On les aperçoit assises toutes deux côte à côte.
Gabrielle, à gauche, l'aînée, a épousé
le comte Raymond de Toulouse-Lautrec ; Louise a épousé
Léonce Tapié de Celeyran. A cette époque elles
sont veuves toutes les deux. Henri est assis un peu à l'écart
au premier plan, son chapeau très soigneusement posé
sur ses jambes, les autres hommes ont gardé les leurs sur
la tête. Il est aussi le seul homme adulte assis, vu sa taille
il pose avec les enfants.

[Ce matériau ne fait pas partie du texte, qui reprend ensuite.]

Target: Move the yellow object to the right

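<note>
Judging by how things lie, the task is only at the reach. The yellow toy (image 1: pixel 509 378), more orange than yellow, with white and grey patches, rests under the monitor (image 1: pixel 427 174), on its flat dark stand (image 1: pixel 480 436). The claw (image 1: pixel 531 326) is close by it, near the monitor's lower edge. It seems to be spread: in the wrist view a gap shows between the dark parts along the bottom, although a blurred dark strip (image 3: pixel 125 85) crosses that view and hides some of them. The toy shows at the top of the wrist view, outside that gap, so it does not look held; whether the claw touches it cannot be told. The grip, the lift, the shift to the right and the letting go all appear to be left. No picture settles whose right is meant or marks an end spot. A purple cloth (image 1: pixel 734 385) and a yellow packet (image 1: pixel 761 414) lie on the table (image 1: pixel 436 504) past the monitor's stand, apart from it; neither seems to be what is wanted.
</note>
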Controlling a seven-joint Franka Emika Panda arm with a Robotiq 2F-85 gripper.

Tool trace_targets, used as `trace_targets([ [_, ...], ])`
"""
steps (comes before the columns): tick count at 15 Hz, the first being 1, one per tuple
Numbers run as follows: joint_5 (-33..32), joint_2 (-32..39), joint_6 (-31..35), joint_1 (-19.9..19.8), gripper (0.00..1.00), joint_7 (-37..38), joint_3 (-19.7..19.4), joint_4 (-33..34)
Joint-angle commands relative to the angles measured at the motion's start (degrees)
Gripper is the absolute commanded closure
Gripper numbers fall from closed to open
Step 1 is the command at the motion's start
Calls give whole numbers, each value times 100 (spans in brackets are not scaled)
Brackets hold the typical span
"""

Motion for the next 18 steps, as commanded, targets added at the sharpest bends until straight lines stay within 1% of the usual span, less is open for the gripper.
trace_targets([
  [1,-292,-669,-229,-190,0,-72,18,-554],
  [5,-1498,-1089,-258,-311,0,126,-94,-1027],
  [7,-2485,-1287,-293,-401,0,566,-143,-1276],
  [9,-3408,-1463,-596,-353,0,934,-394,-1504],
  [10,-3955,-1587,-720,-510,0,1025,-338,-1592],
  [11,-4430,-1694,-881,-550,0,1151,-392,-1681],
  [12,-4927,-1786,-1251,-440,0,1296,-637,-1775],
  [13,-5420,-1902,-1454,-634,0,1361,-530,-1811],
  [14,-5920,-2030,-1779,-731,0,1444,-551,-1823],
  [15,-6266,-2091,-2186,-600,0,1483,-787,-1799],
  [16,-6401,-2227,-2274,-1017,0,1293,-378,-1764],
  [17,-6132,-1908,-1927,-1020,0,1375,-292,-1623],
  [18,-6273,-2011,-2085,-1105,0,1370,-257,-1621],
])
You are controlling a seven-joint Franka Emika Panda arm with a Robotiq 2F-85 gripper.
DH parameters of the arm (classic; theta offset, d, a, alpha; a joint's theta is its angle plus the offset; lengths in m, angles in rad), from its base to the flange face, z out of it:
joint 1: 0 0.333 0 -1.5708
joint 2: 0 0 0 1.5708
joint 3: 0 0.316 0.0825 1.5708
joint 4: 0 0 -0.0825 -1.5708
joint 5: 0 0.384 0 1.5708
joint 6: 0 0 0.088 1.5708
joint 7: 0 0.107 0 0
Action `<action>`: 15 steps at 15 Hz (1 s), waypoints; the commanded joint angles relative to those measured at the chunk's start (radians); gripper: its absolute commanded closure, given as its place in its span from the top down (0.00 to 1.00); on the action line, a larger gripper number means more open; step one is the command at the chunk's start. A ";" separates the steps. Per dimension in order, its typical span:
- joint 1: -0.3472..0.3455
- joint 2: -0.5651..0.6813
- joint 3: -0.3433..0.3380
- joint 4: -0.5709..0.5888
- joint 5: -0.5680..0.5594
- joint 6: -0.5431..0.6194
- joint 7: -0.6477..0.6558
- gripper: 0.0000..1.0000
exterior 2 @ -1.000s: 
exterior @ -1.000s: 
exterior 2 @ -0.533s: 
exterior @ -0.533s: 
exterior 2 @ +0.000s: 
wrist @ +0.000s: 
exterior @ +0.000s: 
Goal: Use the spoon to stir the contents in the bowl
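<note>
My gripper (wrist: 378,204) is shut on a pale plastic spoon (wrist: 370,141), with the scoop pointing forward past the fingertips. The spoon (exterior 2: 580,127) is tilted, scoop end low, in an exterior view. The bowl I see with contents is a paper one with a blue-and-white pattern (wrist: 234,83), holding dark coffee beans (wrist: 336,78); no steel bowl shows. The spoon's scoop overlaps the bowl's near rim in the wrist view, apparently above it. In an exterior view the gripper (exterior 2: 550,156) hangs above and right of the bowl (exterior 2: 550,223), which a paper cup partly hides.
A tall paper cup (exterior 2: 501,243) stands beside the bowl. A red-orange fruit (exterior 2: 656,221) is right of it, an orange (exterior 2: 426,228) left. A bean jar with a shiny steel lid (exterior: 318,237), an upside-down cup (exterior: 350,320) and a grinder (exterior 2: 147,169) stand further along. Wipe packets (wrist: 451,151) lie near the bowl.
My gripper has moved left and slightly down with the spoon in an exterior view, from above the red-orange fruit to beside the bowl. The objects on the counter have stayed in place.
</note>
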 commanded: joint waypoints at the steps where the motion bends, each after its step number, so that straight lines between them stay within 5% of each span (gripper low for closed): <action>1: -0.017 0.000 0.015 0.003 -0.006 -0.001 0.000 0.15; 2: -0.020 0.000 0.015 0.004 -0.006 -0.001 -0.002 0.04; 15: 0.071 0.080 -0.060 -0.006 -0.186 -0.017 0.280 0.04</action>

État d'infirme au long buste, aux
jambes courtes (1,52 m) auquel en toute occasion il se trouve confronté.
A côté de lui Marie Tapié de Celeyran, sa cousine
germaine, elle est alors âgée de quinze ans. Henri,
lui, a trente-deux ans (il lui reste cinq ans à vivre). Aux
pieds de « Bonne-Maman Gabrielle » le fidèle
Tuck, le bull dont Henri fera plusieurs dessins (notamment une lithographie
pour un menu, à l'occasion du mariage d'Emmanuel Tapié
de Celeyran, son cousin). Assis, les petits frères de Marie
Tapié de Celeyran, Alexis, le benjamin et Olivier adolescent
encombré de ses longues jambes. Au second rang, juste derrière
Marie Tapié de Celeyran, sa soeur Geneviève dite Bibou
(l'époque adore les surnoms et autres diminutifs) puis les
deux grands-mères déjà citées, ensuite
une autre soeur de Marie Tapié de Celeyran, Béatrix,
elle est la filleule d'Henri qui fera son portrait au fusain. A
côté, sa belle-soeur, épouse de son frère
Emmanuel, née Marie-Thérèse des Cordes, nous
verrons Henri faire son portrait au Bosc. A côté, dans
sa voiture d'infirme, une autre soeur qui porte le prénom
étrange de Fides. Au troisième rang derrière
Henri une autre belle-soeur, Elizabeth de la Valette qui a épousé
le frère aîné, Raoul, puis encore une autre
soeur, Germaine, qui deviendra plus tard la comtesse d'Anselme (Henri
a peint son portrait, petite fille suçant son doigt, perdue
dans un trop grand fauteuil). A côté de Germaine, son
frère Emmanuel dans une pose curieuse, canotier rabattu sur
les yeux, mains satisfaites sur le ventre. Puis une cousine, la
baronne Edouard de Galy. Une autre cousine, madame Pascal. Ensuite
Amédée Tapié de Celeyran, père de Marie
Tapié de Celeyran (il tire la langue à l'abbé
Peyre, précepteur des garçons, qui prend la photo).
Vient ensuite, posant un doigt volontaire sur le dossier de la chaise
et pouce dans la poche, le beau cousin Louis Pascal, camarade d'Henri
à Paris au lycée Fontanes (aujourd'hui Condorcet)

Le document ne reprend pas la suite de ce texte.